All of lore.kernel.org
 help / color / mirror / Atom feed
* [BUG,PATCH] race in xen-block-hotplug
@ 2014-01-15  7:28 Philipp Hahn
  2014-01-15  8:07 ` Roger Pau Monné
  0 siblings, 1 reply; 3+ messages in thread
From: Philipp Hahn @ 2014-01-15  7:28 UTC (permalink / raw)
  To: Xen-devel, Keir Fraser

[-- Attachment #1: Type: text/plain, Size: 1791 bytes --]

Hello,

we encountered a strange race condition in tools/hotplug/Linux/block,
which only shows very rarely and only once for the first domain started
after the host server is started. The complete details are in our
Bugzilla at <https://forge.univention.org/bugzilla/show_bug.cgi?id=20481>.

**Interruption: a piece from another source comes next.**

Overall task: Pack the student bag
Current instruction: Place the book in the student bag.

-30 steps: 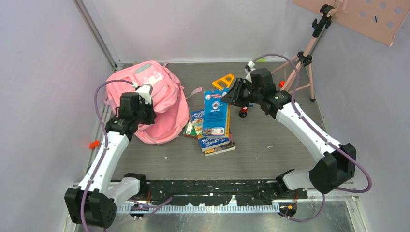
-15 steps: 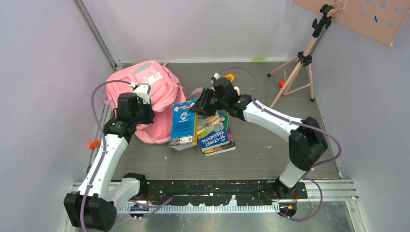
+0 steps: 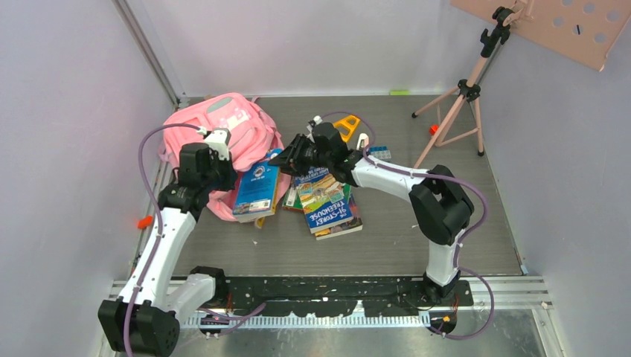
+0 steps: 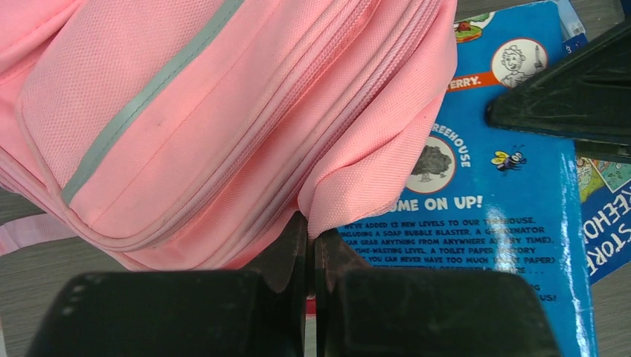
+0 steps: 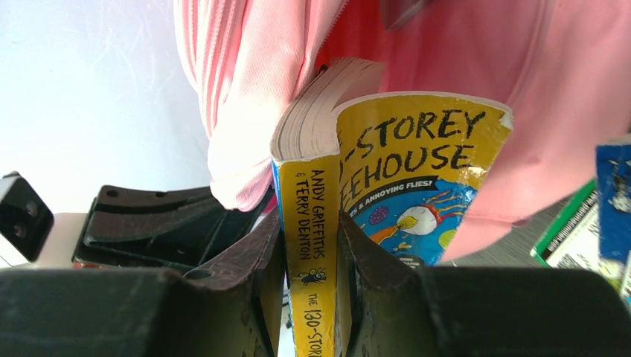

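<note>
- Treehouse paperback [image 5: 417, 171] clamped by its spine in my right gripper [image 5: 309, 223], long axis pointing left toward student bag [image 3: 223, 123] mouth.
- my left gripper [image 4: 311, 249], nearer, pinches bag rim fabric.

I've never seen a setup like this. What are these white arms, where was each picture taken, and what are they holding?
Two robot arms are bolted to a table, each ending in a two-finger gripper. One picture looks down from above; the other two come from small cameras on the wrists. The left gripper is shut, pinching an edge of the pink student bag. The right gripper clamps a Treehouse paperback by its spine, its far end against the bag. More books lie on the table beside the bag.
</note>
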`<state>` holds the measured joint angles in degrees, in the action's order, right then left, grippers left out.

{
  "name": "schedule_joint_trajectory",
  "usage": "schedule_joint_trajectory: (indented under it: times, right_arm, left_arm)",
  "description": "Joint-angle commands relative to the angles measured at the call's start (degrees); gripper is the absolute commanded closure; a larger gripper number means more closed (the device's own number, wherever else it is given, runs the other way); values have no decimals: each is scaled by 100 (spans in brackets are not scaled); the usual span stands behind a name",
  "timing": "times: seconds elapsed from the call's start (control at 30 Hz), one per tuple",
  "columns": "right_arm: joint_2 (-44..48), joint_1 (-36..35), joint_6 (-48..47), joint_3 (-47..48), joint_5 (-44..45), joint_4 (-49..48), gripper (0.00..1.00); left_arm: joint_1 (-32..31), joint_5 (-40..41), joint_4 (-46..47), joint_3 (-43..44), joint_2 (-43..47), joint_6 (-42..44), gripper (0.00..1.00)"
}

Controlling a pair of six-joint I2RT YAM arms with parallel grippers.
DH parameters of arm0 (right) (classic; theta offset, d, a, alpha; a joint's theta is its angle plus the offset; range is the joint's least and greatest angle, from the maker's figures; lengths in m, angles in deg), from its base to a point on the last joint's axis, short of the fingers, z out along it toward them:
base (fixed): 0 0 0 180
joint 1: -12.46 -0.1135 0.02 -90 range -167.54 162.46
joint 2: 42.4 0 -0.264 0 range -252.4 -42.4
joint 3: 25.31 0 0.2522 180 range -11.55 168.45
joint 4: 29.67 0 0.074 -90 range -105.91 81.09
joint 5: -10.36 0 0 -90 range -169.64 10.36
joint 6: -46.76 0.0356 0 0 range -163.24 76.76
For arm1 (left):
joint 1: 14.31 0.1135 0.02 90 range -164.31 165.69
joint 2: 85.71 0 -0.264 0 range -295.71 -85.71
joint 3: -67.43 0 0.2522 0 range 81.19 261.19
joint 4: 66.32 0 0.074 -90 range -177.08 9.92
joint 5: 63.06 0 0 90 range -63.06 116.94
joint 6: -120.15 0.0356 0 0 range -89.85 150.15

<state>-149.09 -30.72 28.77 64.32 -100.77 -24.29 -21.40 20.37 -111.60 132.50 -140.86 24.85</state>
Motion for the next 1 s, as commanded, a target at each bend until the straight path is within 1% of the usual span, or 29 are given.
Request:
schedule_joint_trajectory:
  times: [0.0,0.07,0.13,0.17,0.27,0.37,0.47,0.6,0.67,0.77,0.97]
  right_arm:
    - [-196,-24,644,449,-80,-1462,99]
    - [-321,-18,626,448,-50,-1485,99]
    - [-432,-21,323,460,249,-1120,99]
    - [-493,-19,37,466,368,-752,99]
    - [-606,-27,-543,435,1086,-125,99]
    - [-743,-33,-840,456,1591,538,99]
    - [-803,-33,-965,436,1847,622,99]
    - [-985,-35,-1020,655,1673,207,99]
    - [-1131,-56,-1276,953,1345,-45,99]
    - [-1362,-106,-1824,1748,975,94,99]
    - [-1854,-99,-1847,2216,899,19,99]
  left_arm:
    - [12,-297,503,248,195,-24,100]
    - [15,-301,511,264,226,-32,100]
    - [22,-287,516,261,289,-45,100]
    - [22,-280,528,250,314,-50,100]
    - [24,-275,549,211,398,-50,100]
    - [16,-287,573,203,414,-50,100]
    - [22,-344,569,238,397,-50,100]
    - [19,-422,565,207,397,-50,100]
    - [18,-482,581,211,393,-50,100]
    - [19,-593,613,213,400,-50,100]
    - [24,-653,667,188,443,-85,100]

In our case its Xen-4.1.3 (yes I know it's ancient, but the code is
still the same in current Xen-git) and it only happens for file-backed
files (in our case a ISO-image as CD-ROM).

>        # Avoid a race with the remove if the path has been deleted, or
> »···# otherwise changed from "InitWait" state e.g. due to a timeout
>         xenbus_state=$(xenstore_read_default "$XENBUS_PATH/state" 'unknown')
>         if [ "$xenbus_state" != '2' ]
>         then
>           release_lock "block"
>           fatal "Path closed or removed during hotplug add: $XENBUS_PATH state: $xenbus_state"
>         fi

The problem is that sometimes the other end (kernel/qemu?) is too slow
and the device is still in in state 1=Initializing. If that happens, the
domU stat is aborted and destroyed.
If the same VM is then started again, it works flawlessly.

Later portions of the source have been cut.